◆ Task item ◆
From the data below, retype exactly the lines starting with the one that contains "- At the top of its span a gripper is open" and ending with the one that contains "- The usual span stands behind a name", both included.

──────────────────────────────

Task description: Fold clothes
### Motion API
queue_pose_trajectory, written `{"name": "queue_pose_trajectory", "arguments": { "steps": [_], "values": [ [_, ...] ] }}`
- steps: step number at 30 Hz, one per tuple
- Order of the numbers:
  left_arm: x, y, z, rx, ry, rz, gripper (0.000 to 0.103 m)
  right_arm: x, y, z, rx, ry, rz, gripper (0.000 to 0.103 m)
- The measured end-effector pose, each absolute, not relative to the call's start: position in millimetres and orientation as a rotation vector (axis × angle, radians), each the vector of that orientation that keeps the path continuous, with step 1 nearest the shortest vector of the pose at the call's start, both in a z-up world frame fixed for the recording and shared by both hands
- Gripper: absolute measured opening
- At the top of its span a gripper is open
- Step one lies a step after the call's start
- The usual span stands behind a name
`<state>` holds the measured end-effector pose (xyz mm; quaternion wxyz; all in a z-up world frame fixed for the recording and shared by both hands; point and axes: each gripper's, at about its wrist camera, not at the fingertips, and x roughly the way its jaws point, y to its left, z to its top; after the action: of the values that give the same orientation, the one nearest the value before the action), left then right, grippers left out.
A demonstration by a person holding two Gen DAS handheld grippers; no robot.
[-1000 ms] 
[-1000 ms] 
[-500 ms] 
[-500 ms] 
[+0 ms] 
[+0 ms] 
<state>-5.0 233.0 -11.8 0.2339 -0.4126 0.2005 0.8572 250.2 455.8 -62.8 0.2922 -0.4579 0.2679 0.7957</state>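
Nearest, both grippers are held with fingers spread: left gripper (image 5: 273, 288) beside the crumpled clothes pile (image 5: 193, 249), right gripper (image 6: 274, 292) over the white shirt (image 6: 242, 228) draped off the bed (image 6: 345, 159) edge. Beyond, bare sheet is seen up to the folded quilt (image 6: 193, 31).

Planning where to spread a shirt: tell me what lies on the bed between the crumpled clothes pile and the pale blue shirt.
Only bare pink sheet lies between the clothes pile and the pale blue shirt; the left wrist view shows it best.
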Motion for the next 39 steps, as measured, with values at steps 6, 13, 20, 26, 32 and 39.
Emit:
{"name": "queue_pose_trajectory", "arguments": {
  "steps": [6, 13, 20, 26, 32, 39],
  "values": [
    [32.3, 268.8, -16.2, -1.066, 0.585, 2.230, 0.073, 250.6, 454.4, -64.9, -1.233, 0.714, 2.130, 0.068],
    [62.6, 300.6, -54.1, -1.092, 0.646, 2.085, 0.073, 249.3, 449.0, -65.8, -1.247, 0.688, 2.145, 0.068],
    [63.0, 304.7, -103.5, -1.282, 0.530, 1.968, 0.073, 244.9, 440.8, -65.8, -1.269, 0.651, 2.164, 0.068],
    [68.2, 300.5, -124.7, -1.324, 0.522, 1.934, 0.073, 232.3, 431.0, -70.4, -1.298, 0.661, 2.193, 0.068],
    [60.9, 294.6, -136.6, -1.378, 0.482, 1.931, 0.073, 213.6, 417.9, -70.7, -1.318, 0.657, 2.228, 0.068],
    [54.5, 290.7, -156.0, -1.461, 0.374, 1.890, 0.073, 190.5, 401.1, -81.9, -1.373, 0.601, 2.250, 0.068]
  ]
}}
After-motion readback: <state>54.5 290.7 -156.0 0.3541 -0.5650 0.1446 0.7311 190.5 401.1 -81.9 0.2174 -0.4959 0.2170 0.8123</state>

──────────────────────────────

◆ Result of the exercise ◆
- At the top of its span a gripper is open
- Step one lies a step after the call's start
- The usual span stands behind a name

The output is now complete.